T. congolense and the haemorrhagic strain of T.vivax are the most pathogenic trypanosome species of cattle in East Africa causing an acute and fatal disease compared to a more chronic form of AAT caused by other bovine trypanosome species and strains [34],[46]. That T. congolense infections progress to a fatal disease rapidly, demanding treatment, may explain why T. congolense was detected in low prevalences in apparently healthy animals screened in the 57 villages of Tororo [47]. The very high prevalence and wide distribution of T. congolense and T.vivax in Tororo District indicates that these highly pathogenic trypanosome species continue to constrain livestock production calling for sustainable trypanosomiasis control measures.

T. b brucei and T. b. rhodesiense were detected in low individual species and herd prevalences. The very low prevalence (0.03%) of T. b. rhodesiense in cattle indicates that there still remains a low risk of transmission of T. b. rhodesiense from cattle to humans. This is especially so in the two villages of Chawolo-Sironga B and Kadanya where two cattle blood samples were found positive for T. b. rhodesiense, one sample from each village. Given that ITS1-PCR has slightly lower sensitivity (95%) to T.brucei s.l. than the species specific PCR (~100%) T.brucei s.l. may have been under detected by ITS1-PCR [48]-[50].

The last outbreak of sleeping sickness in Tororo District was in 2000/2001 [50]. Since then, there have not been reports of the human disease in the district. That T. b. rhodesiense was detected only in 2 out of 6,054 cattle sampled shows that the cattle reservoir for this infection in Tororo District is persistent and is of concern. The presence of human infective T. b. rhodesiense animal carriers within isolated villages in Tororo District indicates that humans in these isolated villages remain at risk of acquiring infection given the abundance of tsetse flies [51].

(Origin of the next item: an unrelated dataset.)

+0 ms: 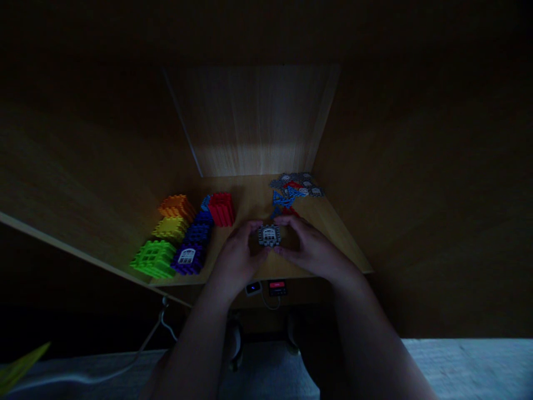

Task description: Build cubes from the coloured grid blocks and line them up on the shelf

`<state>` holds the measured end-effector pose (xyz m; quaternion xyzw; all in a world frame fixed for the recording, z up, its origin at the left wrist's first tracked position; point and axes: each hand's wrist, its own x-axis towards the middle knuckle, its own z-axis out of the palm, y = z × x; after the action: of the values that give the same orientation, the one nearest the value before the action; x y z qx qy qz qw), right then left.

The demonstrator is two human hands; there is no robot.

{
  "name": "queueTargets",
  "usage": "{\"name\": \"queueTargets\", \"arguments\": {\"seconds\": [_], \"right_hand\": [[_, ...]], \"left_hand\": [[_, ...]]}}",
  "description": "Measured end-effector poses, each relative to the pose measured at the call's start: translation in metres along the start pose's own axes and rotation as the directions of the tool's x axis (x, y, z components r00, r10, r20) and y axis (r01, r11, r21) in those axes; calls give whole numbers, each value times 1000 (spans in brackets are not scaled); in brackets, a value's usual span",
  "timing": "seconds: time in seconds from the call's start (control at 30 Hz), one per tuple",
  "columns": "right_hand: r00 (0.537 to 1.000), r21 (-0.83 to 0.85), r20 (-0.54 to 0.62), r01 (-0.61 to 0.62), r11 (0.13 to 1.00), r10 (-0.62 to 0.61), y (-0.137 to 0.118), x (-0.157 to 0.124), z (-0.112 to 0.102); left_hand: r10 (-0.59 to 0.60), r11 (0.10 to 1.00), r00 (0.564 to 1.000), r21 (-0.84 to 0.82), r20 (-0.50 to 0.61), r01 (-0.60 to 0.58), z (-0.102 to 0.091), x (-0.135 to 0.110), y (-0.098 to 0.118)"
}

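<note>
Between my two hands is a grey square building tile (269, 235) with notched edges and a white window shape on it. My left hand (241, 251) pinches its left side with thumb and fingers. On the other side, my right hand (306, 244) grips the right edge the same way. Just beyond my fingers lie loose blue tiles (287, 195) and a red tile (290, 211). Farther back is a pile of grey window tiles (310, 188). Whether the held piece is one tile or several stacked cannot be made out.
Stacked tiles stand at the left: orange (177, 206), yellow (170, 228), green (154, 258), purple (189, 258), dark blue (197, 234) and red (221, 209). Wooden panels enclose the shelf (287, 271) at the back and sides. Below its front edge are a small device (277, 287) and a cable.
</note>
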<state>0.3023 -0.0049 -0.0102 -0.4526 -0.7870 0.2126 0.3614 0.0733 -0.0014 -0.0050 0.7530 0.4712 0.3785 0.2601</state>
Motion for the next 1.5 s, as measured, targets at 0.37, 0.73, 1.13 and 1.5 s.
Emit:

Cattle are grazed communally in large herds (average of 106) in Tororo but at night are kept in smaller groups (average of 4) in night-shades or tethered around homesteads [19],[20],[37]. The number of animals per household is low typical of livestock holding in south-eastern Uganda. Boran and African short horn Zebu (Nkedi) hybrids and Nkedi are the major cattle breeds kept in Tororo District [19],[20],[52]. The male to female cattle ratio is high (0.8) in Tororo, since farmers need to retain bulls (whole or neutered) for 3 years or more to provide draught power in these mixed crop-livestock systems [19],[53]. Cattle over three years of age have been associated with a higher risk of infection and spread of human infective T.b rhodesiense[54]. Production systems that retain a very high proportion of cattle above 3 years of age pose a risk for zoonotic T.b. rhodesiense HAT transmission. Improving livestock health by controlling tsetse and trypanosomiasis will reduce HAT incidence, enhance livestock production and livestock-crop integration thereby reducing poverty and hunger [17],[55]-[57]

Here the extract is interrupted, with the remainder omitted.